Her lightbulb moment led to #MovementMondays, where the Jane the Virgin star spotlights a different changemaker in the film or TV industries on her Instagram account at the start of the week. "There's actually a lot of wonderful actors out there that we can lift up," Rodriguez explains. "There are a lot of heroes that exist, and we just need to celebrate our heroes."

The enthusiastic reaction she's received to this Insta initiative fueled her to keep going. "Movement Mondays has been, and continues to be, a very exciting space that a lot of people have responded well to," she says. "There's nothing better than getting encouragement for something that really excites you."

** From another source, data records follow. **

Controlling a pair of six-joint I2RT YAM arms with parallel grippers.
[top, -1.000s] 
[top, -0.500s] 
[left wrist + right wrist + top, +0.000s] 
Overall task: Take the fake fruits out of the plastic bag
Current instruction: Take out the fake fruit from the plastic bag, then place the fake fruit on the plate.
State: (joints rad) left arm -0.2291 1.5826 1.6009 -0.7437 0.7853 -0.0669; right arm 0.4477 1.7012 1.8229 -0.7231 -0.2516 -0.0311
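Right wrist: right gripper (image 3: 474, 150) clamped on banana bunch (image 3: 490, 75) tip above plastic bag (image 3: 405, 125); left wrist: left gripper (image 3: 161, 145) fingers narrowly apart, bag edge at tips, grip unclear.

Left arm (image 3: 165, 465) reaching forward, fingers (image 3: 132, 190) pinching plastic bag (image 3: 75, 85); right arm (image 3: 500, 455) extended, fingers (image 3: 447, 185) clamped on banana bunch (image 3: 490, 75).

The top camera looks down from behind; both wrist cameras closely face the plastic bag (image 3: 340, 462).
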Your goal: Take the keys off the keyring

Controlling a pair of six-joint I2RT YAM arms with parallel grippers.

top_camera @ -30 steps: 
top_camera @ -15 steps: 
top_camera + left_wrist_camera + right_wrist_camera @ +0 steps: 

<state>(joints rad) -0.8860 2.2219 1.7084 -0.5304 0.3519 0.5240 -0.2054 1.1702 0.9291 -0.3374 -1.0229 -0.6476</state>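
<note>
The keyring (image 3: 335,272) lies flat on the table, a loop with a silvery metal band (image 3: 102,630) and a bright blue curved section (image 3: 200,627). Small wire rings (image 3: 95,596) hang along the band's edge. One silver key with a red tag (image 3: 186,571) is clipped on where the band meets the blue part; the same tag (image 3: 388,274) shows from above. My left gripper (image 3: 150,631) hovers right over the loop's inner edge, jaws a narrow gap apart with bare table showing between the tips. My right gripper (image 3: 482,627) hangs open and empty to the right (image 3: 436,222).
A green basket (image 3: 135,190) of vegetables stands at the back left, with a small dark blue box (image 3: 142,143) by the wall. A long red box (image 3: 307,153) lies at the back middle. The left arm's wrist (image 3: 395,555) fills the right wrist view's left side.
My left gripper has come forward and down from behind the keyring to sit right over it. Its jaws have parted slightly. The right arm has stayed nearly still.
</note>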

That thought process seems to set the tone for the actor's career overall, whose roles range from the titular character in The CW's telenovela-style Jane The Virgin, to Carmen Sandiego in Netflix's upcoming nostalgia-fueled reboot, to Anya Thorensen in the sci-fi thriller Annihilation. In the latter movie, now available on Digital and Blu-ray, Rodriguez appears alongside some of Hollywood's fiercest women — Tessa Thompson, Natalie Portman, Jennifer Jason Leigh, and Tuva Novotny. (Of whom she has nothing but high praise, saying, "They're my sisters. They taught me so much... It was one of those experiences that you walk away with so much more than you think you did.")

Rodriguez says she actively chooses roles that break boundaries and offer a variety of perspectives. "The one thing that I set out to be was a storyteller," the 33-year-old explains. "I feel like it's the only gift that I can give back not only to my supporters, but to myself. That's all I want to do. I just want to tell all kinds of different stories."

In Annihilation, her character Anya is a lesbian, who joins the team's expedition as a paramedic. Anya's sexuality is not a hot topic of conversation; it's occasionally referenced and simply understood — no fuss. That nonchalant acceptance was applauded online when the movie hit theaters in February. And when I ask Rodriguez about taking on LGBTQ roles (both in this film and as Rosa's love interest on Brooklyn Nine-Nine) and how representation is changing overall in Hollywood, the often outspoken actor switches gears, pausing and picking her words carefully.

"I know that the attempts are being made, but I don't know how successful we are in representation of so many minority groups. I think there's work to be done in so many spaces," Rodriguez says. And she's right — a recent GLAAD study suggests the film industry has a ways to go, as far as LGBTQ representation that's inclusive and more than just a punchline. In 2017, only 12.8 percent of the 109 movies released by major studios included LGBTQ characters, and none of those included transgender characters or those from Asian/Pacific Islander backgrounds.

Still, Rodriguez does applaud the progress that is happening, explaining, "I very much enjoy the opportunity to play queer. Sexuality is on a spectrum, and it’s wonderful there are more nuanced characters appearing in stories now."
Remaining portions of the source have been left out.